- Opening Delimiter -
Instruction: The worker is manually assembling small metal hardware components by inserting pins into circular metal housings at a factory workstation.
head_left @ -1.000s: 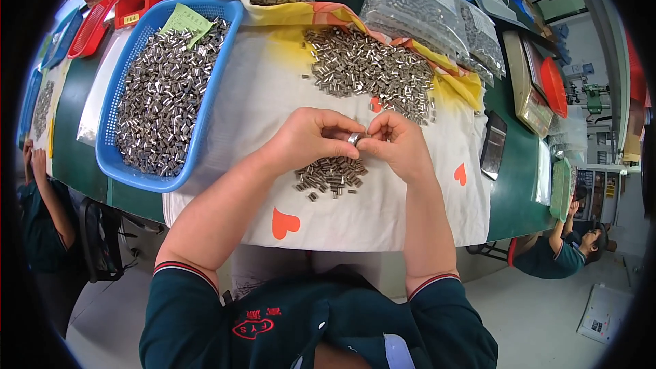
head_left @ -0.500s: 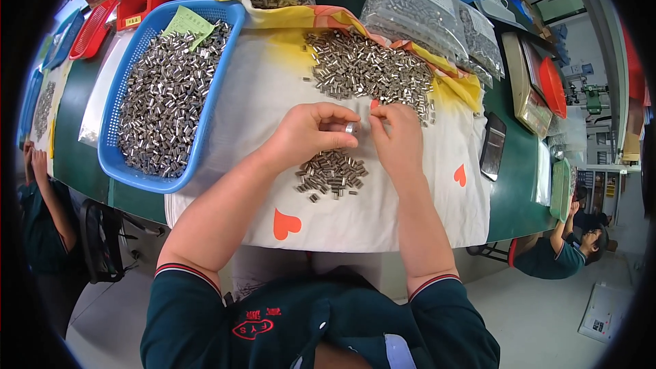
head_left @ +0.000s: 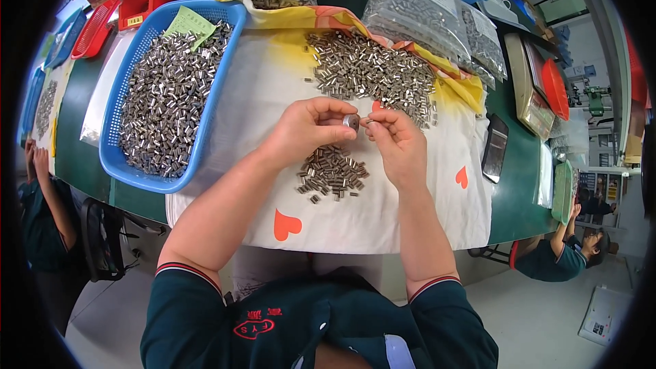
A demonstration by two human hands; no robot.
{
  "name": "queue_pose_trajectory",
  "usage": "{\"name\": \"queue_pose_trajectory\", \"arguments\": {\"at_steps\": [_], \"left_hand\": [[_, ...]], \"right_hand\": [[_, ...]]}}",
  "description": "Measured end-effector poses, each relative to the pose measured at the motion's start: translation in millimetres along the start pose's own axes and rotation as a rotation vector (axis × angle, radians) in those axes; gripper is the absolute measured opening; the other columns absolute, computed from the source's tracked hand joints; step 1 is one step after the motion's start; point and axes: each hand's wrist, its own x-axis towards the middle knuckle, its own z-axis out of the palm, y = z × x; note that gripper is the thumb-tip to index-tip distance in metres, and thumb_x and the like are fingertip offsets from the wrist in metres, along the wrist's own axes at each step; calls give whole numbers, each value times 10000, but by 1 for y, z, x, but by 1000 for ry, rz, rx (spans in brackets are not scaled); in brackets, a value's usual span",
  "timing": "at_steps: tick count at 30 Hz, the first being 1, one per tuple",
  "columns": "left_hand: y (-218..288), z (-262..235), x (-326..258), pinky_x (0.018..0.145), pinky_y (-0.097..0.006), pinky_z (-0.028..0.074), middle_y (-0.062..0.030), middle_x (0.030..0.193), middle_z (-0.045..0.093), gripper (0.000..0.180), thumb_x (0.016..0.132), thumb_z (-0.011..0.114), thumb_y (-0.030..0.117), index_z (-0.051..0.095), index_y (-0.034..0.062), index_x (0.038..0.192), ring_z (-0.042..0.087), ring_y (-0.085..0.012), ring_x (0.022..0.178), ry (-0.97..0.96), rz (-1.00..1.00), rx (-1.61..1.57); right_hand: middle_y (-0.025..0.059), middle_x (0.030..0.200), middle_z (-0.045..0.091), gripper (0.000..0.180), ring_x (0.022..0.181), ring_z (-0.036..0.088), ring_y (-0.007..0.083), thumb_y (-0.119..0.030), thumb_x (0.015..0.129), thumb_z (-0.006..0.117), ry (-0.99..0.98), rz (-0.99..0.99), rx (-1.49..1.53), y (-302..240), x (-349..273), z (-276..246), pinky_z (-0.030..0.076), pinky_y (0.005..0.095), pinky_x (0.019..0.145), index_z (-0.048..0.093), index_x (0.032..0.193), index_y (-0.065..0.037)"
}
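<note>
Above the white cloth (head_left: 232, 212), my left hand (head_left: 313, 126) is closed around a thick round metal disc (head_left: 352, 121), gripping it between thumb and fingers. My right hand (head_left: 400, 147) pinches a small metal pin (head_left: 365, 122) against the disc's right side; whether its tip sits inside the disc I cannot tell. A small heap of short metal cylinders (head_left: 333, 176) lies just below my hands. Beyond them spreads a larger heap of similar cylinders (head_left: 372, 72).
A blue basket (head_left: 213, 106) full of metal cylinders stands at left, with a green slip (head_left: 191, 25) on top. Bags of metal parts (head_left: 413, 10) line the back. A dark phone (head_left: 494, 149) lies at right. Other people sit at both sides.
My right hand has turned and come round to the disc, its fingertips now beside it. The disc has tilted, showing more of its face. The heaps look the same.
</note>
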Motion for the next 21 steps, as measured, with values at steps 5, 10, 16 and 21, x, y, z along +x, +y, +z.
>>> {"name": "queue_pose_trajectory", "arguments": {"at_steps": [5, 10, 16, 21], "left_hand": [[-2, 2, -1, 701, -203, 480, -33, 854, 607, 314, 742, 650, 13, 557, -31, 1038, 575, -76, 764, 9, 18, 24], [-2, 1, -2, 676, -191, 468, -17, 824, 604, 307, 728, 670, 26, 587, -24, 1019, 559, -61, 747, -24, -30, 59], [1, 5, -2, 655, -191, 466, -16, 815, 605, 317, 711, 696, 50, 601, -24, 1005, 557, -56, 736, 37, -31, 160], [1, 3, -6, 645, -181, 461, -8, 806, 592, 325, 700, 693, 10, 597, -22, 1008, 543, -50, 712, -43, -77, 209]], "right_hand": [[35, 820, 592, 65, 729, 528, 90, -23, 780, 595, -87, -106, -270, -4, -1, -4, 428, 224, 666, 591, 843, -9], [51, 798, 580, 80, 743, 536, 119, -7, 741, 616, -103, -184, -505, -11, -3, -1, 431, 243, 674, 599, 819, -12], [56, 784, 599, 109, 718, 557, 159, -30, 722, 619, -75, -425, -658, -9, -2, -6, 447, 268, 639, 605, 830, -30], [29, 765, 592, 97, 720, 533, 92, -40, 743, 621, -133, -36, -422, -11, 1, -8, 432, 227, 655, 627, 837, -19]]}}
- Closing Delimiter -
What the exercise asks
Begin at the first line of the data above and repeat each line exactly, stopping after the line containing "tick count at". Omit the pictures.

Expected answer
Instruction: The worker is manually assembling small metal hardware components by inserting pins into circular metal housings at a factory workstation.
head_left @ -1.000s: 
head_left @ -0.500s: 
head_left @ +0.000s: 
A demonstration by two human hands; no robot.
{
  "name": "queue_pose_trajectory",
  "usage": "{\"name\": \"queue_pose_trajectory\", \"arguments\": {\"at_steps\": [_], \"left_hand\": [[_, ...]], \"right_hand\": [[_, ...]]}}",
  "description": "Measured end-effector poses, each relative to the pose measured at the motion's start: translation in millimetres along the start pose's own axes and rotation as a rotation vector (axis × angle, radians) in those axes; gripper is the absolute measured opening; the other columns absolute, computed from the source's tracked hand joints; step 1 is one step after the motion's start; point and axes: each hand's wrist, its own x-axis towards the middle knuckle, its own z-axis out of the palm, y = z × x; note that gripper is the thumb-tip to index-tip distance in metres, and thumb_x and the like are fingertip offsets from the wrist in metres, along the wrist's own axes at each step; calls give whole numbers, each value times 10000, but by 1 for y, z, x, but by 1000 for ry, rz, rx (spans in brackets are not scaled); in brackets, a value's usual span",
  "timing": "at_steps: tick count at 30 Hz, the first being 1, one per tuple",

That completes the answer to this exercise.